|
Entre nous,
Afin d'avoir une idée assez précise sur ce que sera l'évolution de la fiscalité, il faut se projeter un peu dans le futur. Il ne faut surtout pas s'attendre à des solutions pragmatiques forgées au creuset du bon sens. Les décisions seront avant tout politiques, à savoir, dogmatiques, idéologiques et clientélistes.

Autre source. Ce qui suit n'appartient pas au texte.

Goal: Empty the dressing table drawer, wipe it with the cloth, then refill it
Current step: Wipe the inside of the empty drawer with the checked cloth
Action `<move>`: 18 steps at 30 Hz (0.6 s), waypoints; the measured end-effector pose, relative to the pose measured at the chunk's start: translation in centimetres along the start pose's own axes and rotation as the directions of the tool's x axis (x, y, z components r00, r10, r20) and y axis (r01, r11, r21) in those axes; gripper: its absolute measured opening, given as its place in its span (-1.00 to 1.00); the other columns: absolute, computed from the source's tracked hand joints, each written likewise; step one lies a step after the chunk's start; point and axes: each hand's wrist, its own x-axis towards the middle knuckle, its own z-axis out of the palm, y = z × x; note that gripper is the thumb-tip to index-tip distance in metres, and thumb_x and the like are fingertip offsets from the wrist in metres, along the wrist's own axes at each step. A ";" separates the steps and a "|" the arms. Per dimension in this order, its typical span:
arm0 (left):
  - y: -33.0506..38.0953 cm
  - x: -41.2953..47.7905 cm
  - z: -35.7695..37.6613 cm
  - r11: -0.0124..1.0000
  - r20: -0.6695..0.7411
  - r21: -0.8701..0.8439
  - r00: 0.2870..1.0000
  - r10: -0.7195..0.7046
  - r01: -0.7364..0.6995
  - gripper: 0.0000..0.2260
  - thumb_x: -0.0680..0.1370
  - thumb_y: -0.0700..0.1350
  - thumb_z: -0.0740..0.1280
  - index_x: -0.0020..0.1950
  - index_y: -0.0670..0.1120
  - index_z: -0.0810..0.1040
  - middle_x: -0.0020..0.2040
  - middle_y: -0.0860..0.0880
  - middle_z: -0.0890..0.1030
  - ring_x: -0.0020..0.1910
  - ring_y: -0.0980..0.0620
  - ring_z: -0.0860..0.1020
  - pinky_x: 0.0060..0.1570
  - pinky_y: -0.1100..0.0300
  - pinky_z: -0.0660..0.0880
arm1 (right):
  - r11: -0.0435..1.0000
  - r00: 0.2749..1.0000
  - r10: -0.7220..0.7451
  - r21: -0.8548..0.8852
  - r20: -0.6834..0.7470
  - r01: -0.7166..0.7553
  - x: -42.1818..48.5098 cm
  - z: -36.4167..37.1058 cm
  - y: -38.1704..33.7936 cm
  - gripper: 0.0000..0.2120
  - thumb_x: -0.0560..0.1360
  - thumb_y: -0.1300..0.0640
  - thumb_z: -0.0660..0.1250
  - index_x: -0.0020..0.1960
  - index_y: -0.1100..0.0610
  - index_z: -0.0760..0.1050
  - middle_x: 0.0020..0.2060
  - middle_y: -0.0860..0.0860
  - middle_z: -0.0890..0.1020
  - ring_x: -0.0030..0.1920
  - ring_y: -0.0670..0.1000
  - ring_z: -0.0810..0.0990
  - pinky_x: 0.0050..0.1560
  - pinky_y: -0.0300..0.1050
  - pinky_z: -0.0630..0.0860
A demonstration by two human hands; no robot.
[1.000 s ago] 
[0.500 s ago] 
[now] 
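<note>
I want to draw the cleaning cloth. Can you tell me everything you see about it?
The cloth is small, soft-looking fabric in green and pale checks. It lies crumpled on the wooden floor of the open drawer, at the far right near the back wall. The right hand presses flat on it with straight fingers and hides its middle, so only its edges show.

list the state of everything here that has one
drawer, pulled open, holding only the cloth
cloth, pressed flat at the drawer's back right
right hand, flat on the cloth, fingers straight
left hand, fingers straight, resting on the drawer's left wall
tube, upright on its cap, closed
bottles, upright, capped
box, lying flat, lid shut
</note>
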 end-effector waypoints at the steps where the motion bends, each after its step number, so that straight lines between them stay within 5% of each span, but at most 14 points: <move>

Les options qui pourraient permettre à notre pays d'envisager un début de redressement économique sont impossibles à faire voter par le parlement. Nous les connaissons, pourtant. En vrac et d'une manière pas du tout exhaustive, quelques unes d'entre elles:
Suppression du droit de grève dans la fonction publique, interdiction pour un candidat à un mandat, quelle que soit la nature de ce dernier, de rester dans la fonction publique. Elagage sérieux des multiples strates des pouvoirs publics, qui se croisent, se superposent, se télescopent au son d'une ahurissante gabegie budgétaire et paralysent la plupart des prises de position.
Regard honnête sur la nuisance de certains syndicats, véritables fossoyeurs de l'emploi et de l'économie nationale. Nous leur devons, entre autres, les funérailles consommées ou en cours de l'activité portuaire, indispensable poumon économique d'une nation.
Aucun parlement ne votera la moindre de ces mesures. Les élus sont accrochés à leurs avantages acquis comme une patelle à un rocher Breton. Seule la décision d'un éventuel leader ayant le courage d'initier une consultation référendaire pourrait inverser le cours de notre descente aux enfers. Ne rêvons pas.
Pour finir ce premier post, quelques mots sur la crise. C'est un grand bonheur que de lire, d'entendre et voir défiler dans la presse, sur les stations de radio et les chaînes de télévision, la cohorte des experts financiers de toutes obédiences. Ils n'ont rien vu arriver, mais ils ont cependant tout compris. Nous aurions préféré une analyse simple du genre "lorsque la majorité des pays occidentaux vivent pendant 40 ans très au-dessus de leurs moyens, la sanction est inéluctable".
Bien sûr ce constat est simple, mais dès que l'on s'éloigne de la simplicité, on se rapproche de la stupidité à très grande vitesse. Chaque enfant qui naît dans notre beau pays se voit attribuer une dette astronomique, héritage laissé sans remords par nos gouvernants, de droite ou de gauche, depuis un demi siècle.
La dette va évidemment grossir, le paiement de ses intérêts sera bientôt le premier poste budgétaire de notre pays. Il est déjà le second après celui de l'Education Nationale mais nous pouvons et allons je le crains, mieux faire.
Il m'aurait été agréable de finir sur une note optimiste, hélas les propositions de la majorité sont aussi confuses que timorées et celles de l'opposition sont aussi positives qu'une flatulence de libellule.